10.31.2008

Put Up

This summer was my first real attempt at a vegetable garden. For several years, I'd grown lots of basil and tomatoes in big pots, plus a sweet little herb garden each summer. I'd been held back from a "real" garden by our lead-containing urban soil. This spring, though, I got my dad to help build three giant raised beds, and off I went, enthusiastic but pretty darn unprepared.

Though I grew up with a green-thumbed mom, I only helped at the micro level (Here, help me pick these peas.) I still don't have a good sense of the big yearly rhythm of when to plant what, how to plan a vegetable garden, what to expect, and what to do when.

So, with the gardening season (in our yard, at least) officially over, my assessment is this: I've learned a lot. Some things this year I planted far too late (turns out beets don't like the heat much). Some things I killed altogether without really knowing how (so much for home grown butternut squash). And some things I grew in bizarre, wasteful abundance (next year one row of radishes will do, I think.)

And I've got a lot in mind for next year: I'll grow fewer red peppers (we can't keep up with eating them and don't have a good way of preserving them), fewer radishes, and (as much as we love pesto all year long) less basil. And I'll add some new things: peas, tomatillos, rainbow chard, and another attempt at winter squash.

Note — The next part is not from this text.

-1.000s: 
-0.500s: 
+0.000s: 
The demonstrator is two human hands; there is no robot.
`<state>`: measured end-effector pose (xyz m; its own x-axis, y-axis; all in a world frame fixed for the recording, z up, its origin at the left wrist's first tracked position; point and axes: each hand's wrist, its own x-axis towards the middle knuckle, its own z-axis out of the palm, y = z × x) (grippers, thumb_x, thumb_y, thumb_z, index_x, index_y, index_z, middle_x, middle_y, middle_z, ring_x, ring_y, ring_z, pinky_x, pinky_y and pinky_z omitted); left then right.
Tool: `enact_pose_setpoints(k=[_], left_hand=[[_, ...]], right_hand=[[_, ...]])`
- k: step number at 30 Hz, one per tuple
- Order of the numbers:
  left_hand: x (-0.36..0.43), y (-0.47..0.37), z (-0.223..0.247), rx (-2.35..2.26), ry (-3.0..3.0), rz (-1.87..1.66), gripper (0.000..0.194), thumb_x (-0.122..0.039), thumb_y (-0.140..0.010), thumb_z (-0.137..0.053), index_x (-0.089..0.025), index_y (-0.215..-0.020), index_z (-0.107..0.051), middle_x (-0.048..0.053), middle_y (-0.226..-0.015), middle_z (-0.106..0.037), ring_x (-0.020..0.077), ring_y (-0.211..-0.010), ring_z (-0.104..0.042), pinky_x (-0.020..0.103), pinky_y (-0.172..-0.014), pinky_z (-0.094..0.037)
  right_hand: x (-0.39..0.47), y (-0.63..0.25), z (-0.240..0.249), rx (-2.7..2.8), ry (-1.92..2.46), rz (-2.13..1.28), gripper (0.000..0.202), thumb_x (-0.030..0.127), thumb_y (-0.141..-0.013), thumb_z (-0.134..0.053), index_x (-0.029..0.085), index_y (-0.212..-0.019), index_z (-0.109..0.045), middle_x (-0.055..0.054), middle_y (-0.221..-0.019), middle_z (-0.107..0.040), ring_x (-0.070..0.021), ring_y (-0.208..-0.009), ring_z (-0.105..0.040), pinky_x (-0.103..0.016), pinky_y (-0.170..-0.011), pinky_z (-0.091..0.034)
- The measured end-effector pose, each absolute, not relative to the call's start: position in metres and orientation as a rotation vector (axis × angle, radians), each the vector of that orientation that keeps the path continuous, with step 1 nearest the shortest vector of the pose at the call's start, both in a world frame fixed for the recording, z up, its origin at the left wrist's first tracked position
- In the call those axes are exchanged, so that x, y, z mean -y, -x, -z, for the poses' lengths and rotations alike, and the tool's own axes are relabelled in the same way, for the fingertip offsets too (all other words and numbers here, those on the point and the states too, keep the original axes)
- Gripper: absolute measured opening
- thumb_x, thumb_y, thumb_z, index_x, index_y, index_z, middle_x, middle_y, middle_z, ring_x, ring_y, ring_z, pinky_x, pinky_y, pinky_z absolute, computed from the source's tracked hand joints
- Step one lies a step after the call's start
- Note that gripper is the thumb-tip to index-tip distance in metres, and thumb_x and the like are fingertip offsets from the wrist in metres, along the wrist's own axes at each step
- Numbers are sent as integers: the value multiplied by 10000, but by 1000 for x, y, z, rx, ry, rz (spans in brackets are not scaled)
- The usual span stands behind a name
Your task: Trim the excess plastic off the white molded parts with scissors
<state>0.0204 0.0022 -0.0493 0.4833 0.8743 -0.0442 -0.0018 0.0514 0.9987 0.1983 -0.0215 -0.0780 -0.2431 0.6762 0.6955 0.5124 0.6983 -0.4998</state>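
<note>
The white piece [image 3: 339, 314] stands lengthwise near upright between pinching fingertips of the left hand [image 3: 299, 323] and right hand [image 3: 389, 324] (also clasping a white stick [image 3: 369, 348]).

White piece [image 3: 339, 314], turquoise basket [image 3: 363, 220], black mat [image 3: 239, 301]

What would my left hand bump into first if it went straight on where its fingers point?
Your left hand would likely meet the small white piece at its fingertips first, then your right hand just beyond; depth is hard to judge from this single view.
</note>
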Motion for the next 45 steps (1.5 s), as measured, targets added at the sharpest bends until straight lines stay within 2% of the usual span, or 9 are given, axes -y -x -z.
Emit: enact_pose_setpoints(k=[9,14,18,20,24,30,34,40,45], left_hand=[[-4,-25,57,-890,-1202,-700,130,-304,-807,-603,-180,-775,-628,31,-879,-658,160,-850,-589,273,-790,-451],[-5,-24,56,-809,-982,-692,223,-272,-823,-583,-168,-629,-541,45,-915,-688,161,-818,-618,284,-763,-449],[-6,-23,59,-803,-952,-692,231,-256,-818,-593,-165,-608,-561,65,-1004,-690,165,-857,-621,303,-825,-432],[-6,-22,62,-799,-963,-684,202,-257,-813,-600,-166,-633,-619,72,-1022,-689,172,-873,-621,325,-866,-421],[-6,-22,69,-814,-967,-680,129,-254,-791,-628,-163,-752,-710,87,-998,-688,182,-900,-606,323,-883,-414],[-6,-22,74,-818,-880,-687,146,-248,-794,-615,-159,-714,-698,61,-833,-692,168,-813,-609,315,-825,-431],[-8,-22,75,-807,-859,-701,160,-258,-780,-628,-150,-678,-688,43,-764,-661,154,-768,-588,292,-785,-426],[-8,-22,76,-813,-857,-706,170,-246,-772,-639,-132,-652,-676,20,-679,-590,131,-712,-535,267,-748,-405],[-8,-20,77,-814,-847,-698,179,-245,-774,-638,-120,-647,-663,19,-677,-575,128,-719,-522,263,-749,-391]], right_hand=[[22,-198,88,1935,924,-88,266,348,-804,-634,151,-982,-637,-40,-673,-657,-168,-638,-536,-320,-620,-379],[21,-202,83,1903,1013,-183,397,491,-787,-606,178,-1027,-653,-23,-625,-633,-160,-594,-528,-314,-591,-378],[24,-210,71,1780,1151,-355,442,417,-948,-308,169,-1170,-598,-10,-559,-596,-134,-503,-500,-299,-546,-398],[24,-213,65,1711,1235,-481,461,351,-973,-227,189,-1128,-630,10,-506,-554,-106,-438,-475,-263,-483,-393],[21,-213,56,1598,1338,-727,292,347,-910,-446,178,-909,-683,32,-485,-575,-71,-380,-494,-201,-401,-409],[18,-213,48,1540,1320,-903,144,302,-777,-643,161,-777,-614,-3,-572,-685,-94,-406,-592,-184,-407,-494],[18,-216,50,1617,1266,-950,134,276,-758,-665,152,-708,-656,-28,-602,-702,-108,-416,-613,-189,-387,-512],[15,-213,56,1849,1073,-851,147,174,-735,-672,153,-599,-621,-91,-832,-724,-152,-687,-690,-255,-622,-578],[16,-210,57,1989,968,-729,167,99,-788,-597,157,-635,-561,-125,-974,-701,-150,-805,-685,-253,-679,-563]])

One goal of this whole thing was to have lots of home grown food to use all winter. Listing what I've got in the freezer and on the shelves, I feel pretty successful in that regard, for year one. Here's what I've put up. Everything but the apples (from a local orchard) grew right in our back yard:

Two big freezer containers of rhubarb sauce.

A quart of dried currants for snacks and baking.

A half-gallon bag of frozen currants for pancakes.

Two frozen bricks of Thai basil pesto.

Lots and lots—like probably fifteen meals' worth—of sweet basil pesto, frozen.

Five half-pint jars of radish relish. (No, we don't eat that much radish relish. Most will go as Christmas gifts.)

A couple of roasted red peppers, frozen, of uncertain quality.

Bunches of dried lavender, sage, oregano, basil, thyme, and rosemary.

Two gallons (broken up into little containers) of frozen tomato sauce.

Two quart jars of sun-dried tomatoes.

Eight pints of applesauce.

And—from all the unused stems, peels, rotten spots, etc. etc.—lots and lots of compost to go into next year's garden.

1 comment:

  1. Less basil? Blasphemy. I find squash a bit of a mystery as well - I've had zero success some years, and this year I had my nicest squash plant ever. It was a volunteer that sprouted from the compost pile, so go figure. The Victory Garden book in the gardening section at the EL Library is really great for getting a big picture of what happens when. It goes by month, geared toward Northern climes. I think you did awesome. Did you enjoy the actual gardening, or just the end result? I try to talk with my kids about the whole way it all fits together, and they're pretty into it, but I wonder if like you, they'll just remember how to pick stuff.